- Lender to eliminate jobs in plan to save 320 million euros
- Bank setting up special unit to deal with soured loans
Banco Popolare SC and Banca Popolare di Milano Scarl, the two Italian banks merging to create the country’s third-biggest lender, plan to cut jobs and costs as they target 1.1 billion euros ($1.2 billion) in profit for 2019.
The net income estimate excludes some one-time items and compares with 600 million euros in 2015, the banks said in a joint statement on Monday. They will seek to achieve a return on tangible equity of 9 percent by 2019, up from 5.5 percent last year, as well as a dividend payout of 40 percent, the companies said.
The European Central Bank is pressing Italian lenders to consolidate and raise capital to bolster lending as an estimated 360 billion euros of non-performing loans burden the nation’s banks. Banco Popolare agreed in March to buy Banca Popolare di Milano in an all-stock deal to be concluded by the end of this year.
Banco Popolare investors will own 54 percent of the combined lender, the banks said in March. As part of the plan, Banco Popolare will tap investors for 1 billion euros to comply with an ECB demands for bigger capital buffers.

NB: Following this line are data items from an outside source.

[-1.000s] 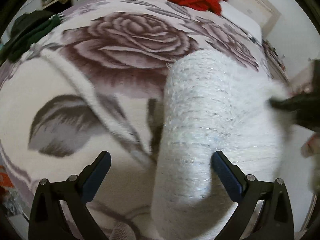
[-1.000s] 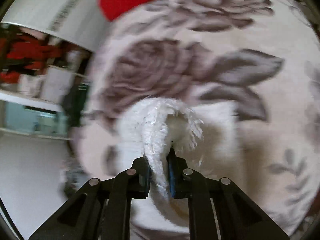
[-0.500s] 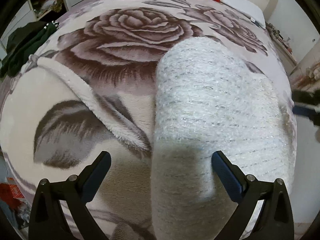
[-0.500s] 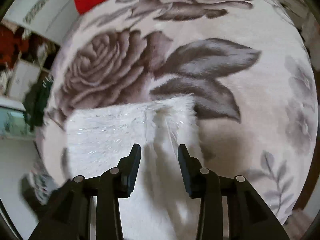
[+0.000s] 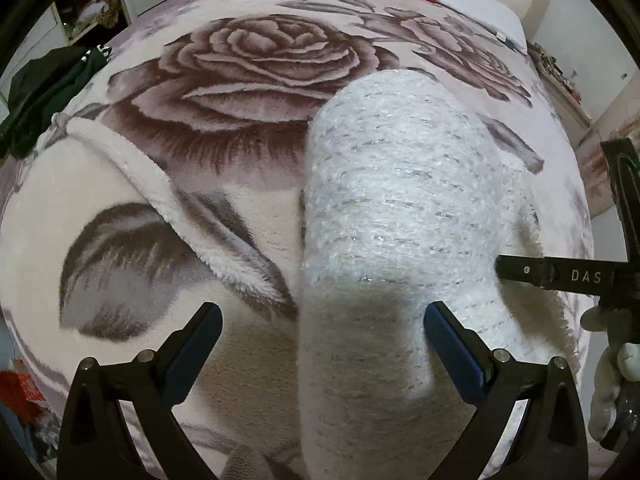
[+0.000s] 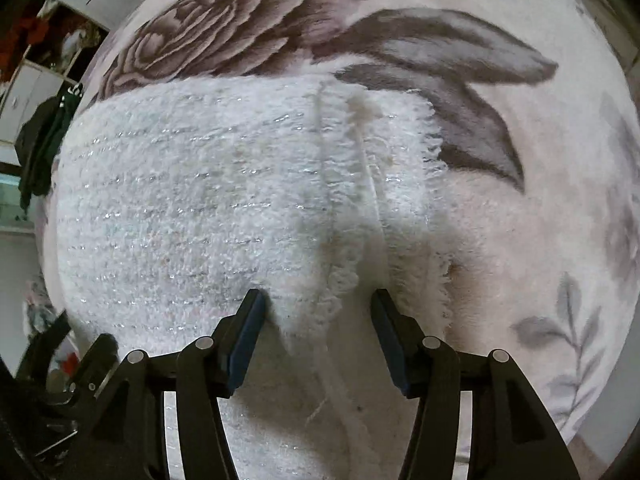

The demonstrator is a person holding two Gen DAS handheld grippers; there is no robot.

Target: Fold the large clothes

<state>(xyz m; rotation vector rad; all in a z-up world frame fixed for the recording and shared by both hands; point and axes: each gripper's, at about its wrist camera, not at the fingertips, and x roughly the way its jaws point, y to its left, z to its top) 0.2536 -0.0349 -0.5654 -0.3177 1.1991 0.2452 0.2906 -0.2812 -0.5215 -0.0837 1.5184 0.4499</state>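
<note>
The right gripper [image 6: 318,316] is opening over the fuzzy white knitted garment [image 6: 208,200], holding nothing; one fold lies at frame centre, further folds seem left.

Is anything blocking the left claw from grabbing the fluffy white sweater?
Nothing visible is. The white sweater lies on the rose blanket right under the left gripper, whose jaws stand wide open, one finger already over the knit.
</note>
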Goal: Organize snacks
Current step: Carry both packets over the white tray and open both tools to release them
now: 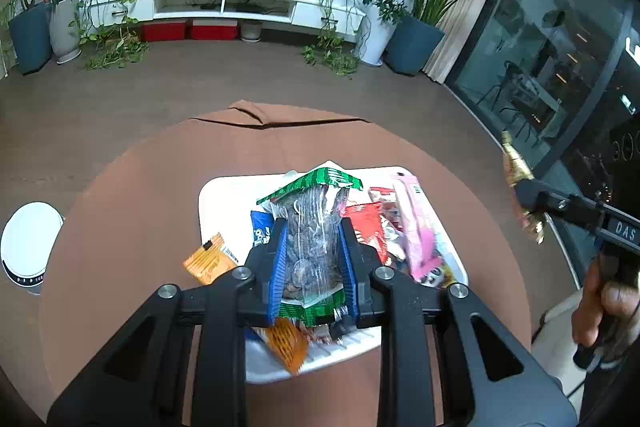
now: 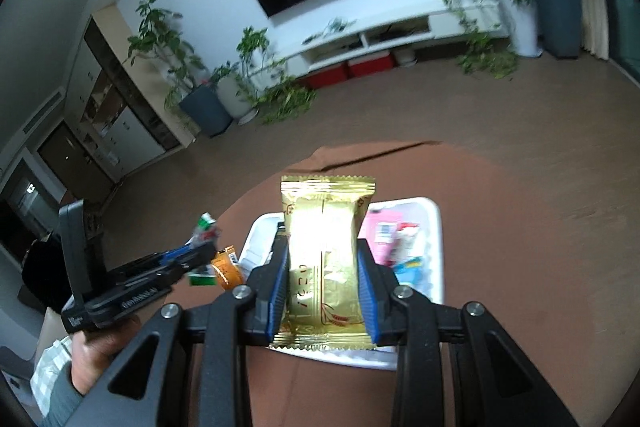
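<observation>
Jaws of the left gripper [image 1: 313,227] are clamped on a clear, green-edged bag of seeds [image 1: 316,227], held above the white tray [image 1: 212,203]. Those of the right gripper [image 2: 323,255] pinch a gold wrapper [image 2: 326,247] over the same tray's near rim. An orange packet [image 1: 209,259] hangs over the tray's left edge. Pink and red packs crowd the tray's right side. Bare brown desk [image 1: 132,227] rings the tray, with open floor beyond. Both grippers point toward the television wall.
</observation>
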A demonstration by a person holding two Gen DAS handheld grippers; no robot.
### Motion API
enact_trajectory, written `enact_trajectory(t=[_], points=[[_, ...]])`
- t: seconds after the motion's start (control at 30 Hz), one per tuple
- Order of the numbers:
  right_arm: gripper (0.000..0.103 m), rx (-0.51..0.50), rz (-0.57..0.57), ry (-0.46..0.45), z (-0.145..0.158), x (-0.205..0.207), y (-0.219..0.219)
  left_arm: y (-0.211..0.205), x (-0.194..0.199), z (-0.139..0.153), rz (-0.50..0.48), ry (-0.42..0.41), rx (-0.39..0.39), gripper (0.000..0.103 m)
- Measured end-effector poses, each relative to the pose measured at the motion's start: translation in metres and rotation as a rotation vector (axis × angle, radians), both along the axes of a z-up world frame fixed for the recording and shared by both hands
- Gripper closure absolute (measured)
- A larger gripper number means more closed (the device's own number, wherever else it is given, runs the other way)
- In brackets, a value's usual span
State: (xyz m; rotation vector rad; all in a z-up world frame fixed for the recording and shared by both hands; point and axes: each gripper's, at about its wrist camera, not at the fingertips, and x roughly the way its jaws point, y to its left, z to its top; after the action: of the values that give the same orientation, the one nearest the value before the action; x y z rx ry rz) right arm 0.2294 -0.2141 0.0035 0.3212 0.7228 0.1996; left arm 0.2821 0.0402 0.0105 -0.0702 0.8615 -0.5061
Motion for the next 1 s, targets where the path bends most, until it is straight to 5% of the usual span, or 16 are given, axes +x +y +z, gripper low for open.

The two banks estimate their merger will free up 460 million euros for the combined entity by 2019, including 320 million euros in cost cuts. They plan to eliminate 1,800 jobs through voluntary departure programs by the end of 2019, while another 800 will be given different roles. Integration costs of about 480 million euros will be fully accounted for by 2018.
The joint lender will create a non-performing loan unit to maximize recoveries and dispose of about 8 billion euros of soured debt by 2019. The lenders target a nominal non-performing loan ratio of 17.9 percent in 2019, down from 24.8 percent in 2015.
The combination is the biggest bank deal in Italy since Banca Monte dei Paschi di Siena SpA’s 9 billion-euro acquisition of Banca Antonveneta SpA from Spain’s Banco Santander SA in 2007. The agreement is the first since the approval in March last year of a law abolishing restrictions on ownership and voting rights, two longstanding obstacles to consolidation.
Banco Popolare rose as much as 8.4 percent and was up 5.8 percent at 4.73 euros as of 3:26 p.m. Banca Popolare di Milano increased 1.6 percent to 54 cents. The stocks have dropped about 61 percent and 40 percent, respectively, this year.
Popolari Milano Chief Executive Officer Giuseppe Castagna will oversee the combined company, while Banco Popolare Chairman Carlo Fratta Pasini and general manager Maurizio Faroni plan to take those roles at the merged bank, the companies have said. The new lender, whose name hasn’t been disclosed, will be based in Milan with legal headquarters in Verona.
Collectively, popolari represent about 25 percent of Italian deposits and loans, according to Assopopolari, their industry group.
For decades, foreign and institutional investors have spurned such banks because of their limited ability to force change. Popolare di Milano in 2008 failed to conclude a partnership with France’s Credit Mutuel after months of negotiations. In 2007, it backed out of an agreement to buy Popolare dell’Emilia Romagna Scarl following opposition from labor organizations at the Milan-based bank.